- [What you should do]: The full listing below must be printed exactly, word for word.

━━ Collected data

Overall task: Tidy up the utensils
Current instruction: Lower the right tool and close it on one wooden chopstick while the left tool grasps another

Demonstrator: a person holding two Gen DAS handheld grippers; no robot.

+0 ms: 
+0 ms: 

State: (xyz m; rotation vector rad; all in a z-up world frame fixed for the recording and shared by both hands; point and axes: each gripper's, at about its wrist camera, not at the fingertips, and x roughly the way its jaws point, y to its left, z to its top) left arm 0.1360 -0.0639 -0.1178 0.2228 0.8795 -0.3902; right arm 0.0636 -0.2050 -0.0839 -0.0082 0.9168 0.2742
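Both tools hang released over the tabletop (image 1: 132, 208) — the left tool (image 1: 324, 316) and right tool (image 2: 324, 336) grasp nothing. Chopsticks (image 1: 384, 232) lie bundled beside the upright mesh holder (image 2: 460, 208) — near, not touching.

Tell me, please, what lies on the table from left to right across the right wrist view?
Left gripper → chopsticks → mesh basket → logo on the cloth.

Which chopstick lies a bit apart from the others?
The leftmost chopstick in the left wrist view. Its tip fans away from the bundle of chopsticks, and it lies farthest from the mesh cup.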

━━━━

- [Result of this exercise]:
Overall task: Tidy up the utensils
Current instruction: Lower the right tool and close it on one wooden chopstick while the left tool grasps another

Demonstrator: a person holding two Gen DAS handheld grippers; no robot.

+0 ms: 
+0 ms: 

State: (xyz m; rotation vector rad; all in a z-up world frame fixed for the recording and shared by both hands; point and axes: each gripper's, at about its wrist camera, not at the fingertips, and x roughly the way its jaws point, y to its left, z to its top) left arm 0.1360 -0.0639 -0.1178 0.2228 0.8795 -0.3902; right arm 0.0636 -0.2050 -0.0839 -0.0082 0.9168 0.2742
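Both tools hang released over the tabletop (image 1: 132, 208) — the left tool (image 1: 324, 316) and right tool (image 2: 324, 336) grasp nothing. Chopsticks (image 1: 384, 232) lie bundled beside the upright mesh holder (image 2: 460, 208) — near, not touching.

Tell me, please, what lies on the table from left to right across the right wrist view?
Left gripper → chopsticks → mesh basket → logo on the cloth.

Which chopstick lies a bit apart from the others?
The leftmost chopstick in the left wrist view. Its tip fans away from the bundle of chopsticks, and it lies farthest from the mesh cup.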

This exercise requires no further answer.